PP Attachment

Prepositional phrases can attach at many places in a parse tree, and which attachment site is correct is a difficult decision (even human annotators usually disagree about 10% of the data). Hence, partial parsers typically do not make it. Other related problems exist such as attachment of adverbs or conjunctional phrases, but pp attachment is the poster child of syntactic ambiguity resolution. In fact, it was to represent the large number of possible pp attachments that Hiroshi Maruyama first introduced CDG.

Here are some research reports about solving the pp attachment task automatically.

Whittemore, Ferrara & Brunner 1990:Empirical study of Predictive Powers of Simple Attachment Schemes for Post-modifier Prepositional Phrases

The authors contrast the performance of traditional linguistic attachment theories such as Minimal Attachment with their own scheme of Lexical Preference, which they find to be superior.

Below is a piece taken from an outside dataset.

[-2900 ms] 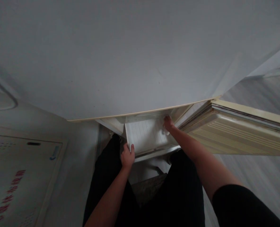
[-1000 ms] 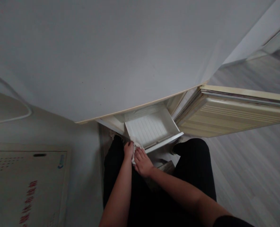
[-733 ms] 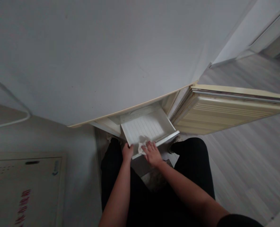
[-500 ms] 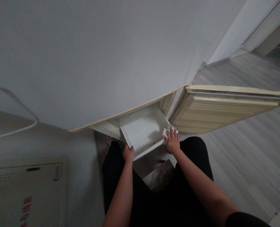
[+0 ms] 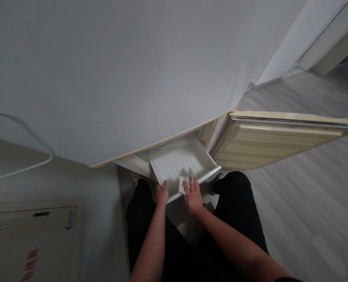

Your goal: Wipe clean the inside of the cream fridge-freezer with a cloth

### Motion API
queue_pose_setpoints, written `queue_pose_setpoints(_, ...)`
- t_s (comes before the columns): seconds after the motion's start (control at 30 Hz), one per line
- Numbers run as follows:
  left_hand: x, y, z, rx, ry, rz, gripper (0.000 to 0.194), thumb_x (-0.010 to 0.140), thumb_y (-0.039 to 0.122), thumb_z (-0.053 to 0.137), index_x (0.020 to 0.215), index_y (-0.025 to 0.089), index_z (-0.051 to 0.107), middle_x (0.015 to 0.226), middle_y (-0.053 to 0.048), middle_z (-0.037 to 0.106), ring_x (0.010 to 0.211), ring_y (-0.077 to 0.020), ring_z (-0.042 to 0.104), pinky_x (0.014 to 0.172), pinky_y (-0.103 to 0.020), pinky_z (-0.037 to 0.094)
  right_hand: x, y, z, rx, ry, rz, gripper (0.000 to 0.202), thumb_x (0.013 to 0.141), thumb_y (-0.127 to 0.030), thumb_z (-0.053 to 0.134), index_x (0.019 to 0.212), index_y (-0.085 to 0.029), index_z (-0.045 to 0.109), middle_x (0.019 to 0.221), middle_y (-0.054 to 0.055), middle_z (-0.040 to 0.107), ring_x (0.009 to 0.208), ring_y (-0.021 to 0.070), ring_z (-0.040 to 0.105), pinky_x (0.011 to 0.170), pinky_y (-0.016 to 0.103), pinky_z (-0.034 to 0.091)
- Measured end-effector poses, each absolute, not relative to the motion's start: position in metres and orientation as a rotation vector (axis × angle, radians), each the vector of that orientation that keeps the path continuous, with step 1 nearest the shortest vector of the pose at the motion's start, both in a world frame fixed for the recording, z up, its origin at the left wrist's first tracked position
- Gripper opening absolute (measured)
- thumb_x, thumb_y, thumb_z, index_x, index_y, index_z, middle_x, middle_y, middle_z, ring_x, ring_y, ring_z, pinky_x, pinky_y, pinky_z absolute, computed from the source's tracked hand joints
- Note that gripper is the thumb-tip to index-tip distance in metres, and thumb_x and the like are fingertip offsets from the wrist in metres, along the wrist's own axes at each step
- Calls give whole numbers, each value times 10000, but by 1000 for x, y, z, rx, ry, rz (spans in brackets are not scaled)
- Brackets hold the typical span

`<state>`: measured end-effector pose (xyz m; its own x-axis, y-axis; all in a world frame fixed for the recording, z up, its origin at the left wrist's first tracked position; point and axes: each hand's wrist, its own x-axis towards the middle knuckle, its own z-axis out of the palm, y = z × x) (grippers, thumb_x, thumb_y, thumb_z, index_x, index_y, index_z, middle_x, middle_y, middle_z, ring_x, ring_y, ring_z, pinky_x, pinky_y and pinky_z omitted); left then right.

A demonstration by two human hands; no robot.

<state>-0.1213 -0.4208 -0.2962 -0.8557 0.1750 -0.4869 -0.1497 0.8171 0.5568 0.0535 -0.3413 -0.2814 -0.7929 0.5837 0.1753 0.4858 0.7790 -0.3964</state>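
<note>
A white plastic drawer with a ribbed bottom is pulled partway out of a low fridge or freezer compartment. My left hand grips the drawer's front left corner, thumb over the rim. My right hand presses a white tissue or cloth against the drawer's front edge, left of its middle, fingers laid over it. Part of the tissue is hidden under those fingers.
The yellowed, ribbed appliance door stands open on the right. Above the drawer is a pale, flat surface. A metal panel with red characters and a white cable are at left. Grey wood-pattern floor lies at right.
My right hand has slid left with the tissue along the drawer's front edge, from the right corner toward the middle. My left hand keeps hold of the left corner.
</note>
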Motion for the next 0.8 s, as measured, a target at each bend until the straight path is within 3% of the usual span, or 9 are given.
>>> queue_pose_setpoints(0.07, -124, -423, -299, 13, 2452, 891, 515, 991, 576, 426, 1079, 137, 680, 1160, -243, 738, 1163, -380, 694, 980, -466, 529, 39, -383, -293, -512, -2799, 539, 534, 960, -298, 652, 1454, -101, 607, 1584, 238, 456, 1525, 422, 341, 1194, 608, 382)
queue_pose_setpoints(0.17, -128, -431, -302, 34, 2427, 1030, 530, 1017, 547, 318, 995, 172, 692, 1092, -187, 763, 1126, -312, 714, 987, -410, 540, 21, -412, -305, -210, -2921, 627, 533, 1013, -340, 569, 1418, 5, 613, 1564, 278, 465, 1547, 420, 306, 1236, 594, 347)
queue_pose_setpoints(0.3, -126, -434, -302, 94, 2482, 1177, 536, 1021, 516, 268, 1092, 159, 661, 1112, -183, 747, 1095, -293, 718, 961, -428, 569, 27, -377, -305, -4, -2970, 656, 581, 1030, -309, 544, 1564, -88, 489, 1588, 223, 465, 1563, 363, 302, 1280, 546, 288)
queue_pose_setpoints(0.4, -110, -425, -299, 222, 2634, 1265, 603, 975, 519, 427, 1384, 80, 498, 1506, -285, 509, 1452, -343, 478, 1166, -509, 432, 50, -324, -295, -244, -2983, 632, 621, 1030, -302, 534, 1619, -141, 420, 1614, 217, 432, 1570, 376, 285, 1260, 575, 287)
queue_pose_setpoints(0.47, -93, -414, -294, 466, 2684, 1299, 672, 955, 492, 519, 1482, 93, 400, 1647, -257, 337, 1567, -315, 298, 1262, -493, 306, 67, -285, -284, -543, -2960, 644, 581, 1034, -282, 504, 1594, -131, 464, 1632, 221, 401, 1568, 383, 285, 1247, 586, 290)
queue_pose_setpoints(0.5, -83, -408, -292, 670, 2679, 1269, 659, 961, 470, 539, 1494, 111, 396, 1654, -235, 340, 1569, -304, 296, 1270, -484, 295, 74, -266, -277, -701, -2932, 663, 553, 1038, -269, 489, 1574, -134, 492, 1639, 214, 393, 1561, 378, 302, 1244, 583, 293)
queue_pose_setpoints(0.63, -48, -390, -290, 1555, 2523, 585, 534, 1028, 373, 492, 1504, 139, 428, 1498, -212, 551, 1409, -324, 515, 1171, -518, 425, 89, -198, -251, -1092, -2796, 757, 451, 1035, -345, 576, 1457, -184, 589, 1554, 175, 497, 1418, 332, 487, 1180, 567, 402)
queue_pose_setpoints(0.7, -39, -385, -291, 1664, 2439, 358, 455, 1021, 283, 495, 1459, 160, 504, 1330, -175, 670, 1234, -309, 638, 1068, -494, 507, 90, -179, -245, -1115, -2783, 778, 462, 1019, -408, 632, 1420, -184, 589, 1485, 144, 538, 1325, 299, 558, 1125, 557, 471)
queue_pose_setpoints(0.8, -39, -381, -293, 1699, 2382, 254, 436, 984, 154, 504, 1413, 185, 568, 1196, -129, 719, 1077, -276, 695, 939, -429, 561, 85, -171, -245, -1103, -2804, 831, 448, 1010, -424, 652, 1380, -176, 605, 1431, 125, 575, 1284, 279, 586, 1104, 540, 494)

In the restricted-domain, typed-input, low-speed context of travel planning assistance, "attachments are essentially always predictable". However, their procedure is a complicated multi-step algorithm using hand-annotated features of the words, such as "this noun takes a temporal qualifier".

Donald Hindle & Mats Rooth 1993: Structural Ambiguity and Lexical Relations

This is the seminal paper about automatic pp attachment. It formulates the canonical task: given a verb, a following noun and a preposition, decide whether the preposition attaches to the verb or the noun. (Note that this is a lot easier than what a parser actually needs to do.)

From the output from a partial parser, 224,000 triples were extracted and used as training material. The Lexical Attraction score is essentially the logged ratio of the frequencies of verb/noun attachment for a particular triple. The method achieves 80% correctness, where human annotators achieve 85% (88% if they can see the entire example and not only the three head words).

Adwait Ratnaparkhi, Jeff Reynar and Salim Roukos 1994: A Maximum Entropy Model for Prepositional Phrase Attachment

Here the problem is extended from judging a triple of words to a quadruple by also looking at the object of the preposition in question. The task is solved with a maximum entropy model, and 81.6% correctness are reported on the WSJ corpus.

Eric Brill and Philip Resnik 1994: A Rule-Based Approach to Prepositional Phrase Structure Attachment Disambiguation

Eric Brill, of course, solves the same problem by transformation-based error-driven learning. He achieves 80.8% accuracy with 471 transformations. Interestingly, he then uses the noun classes from WordNet to create more general rules, and achieves 81.8% accuracy with only 266 rules. The pros and cons are much the same as for transformation-based POS tagging: huge learning time, and the method is supervised-only.

Michael Collins and James Brooks 1995: Prepositional Phrase Attachment through a Backed-Off Model

In a surprising step backward, Collins and Brooks solve the attachment problem even better by simple tuple-counting. When no instance of a 4-tuple is known from training, they back off to triples and pairs, They show that you should back off only to those tuples that contain the preposition. The method achieves 84.5% accuracy. They also note that, contrary to popular wisdom, low-frequency tuples should not be discarded, since they contribute about 3% to the results.

Adwait Ratnaparkhi 1997: A Simple Introduction to Maximum Entropy Models for Natural Language Processing

This is not about pp attachment per se, but is a very good explanation of what maximum entropy means and how to compute it.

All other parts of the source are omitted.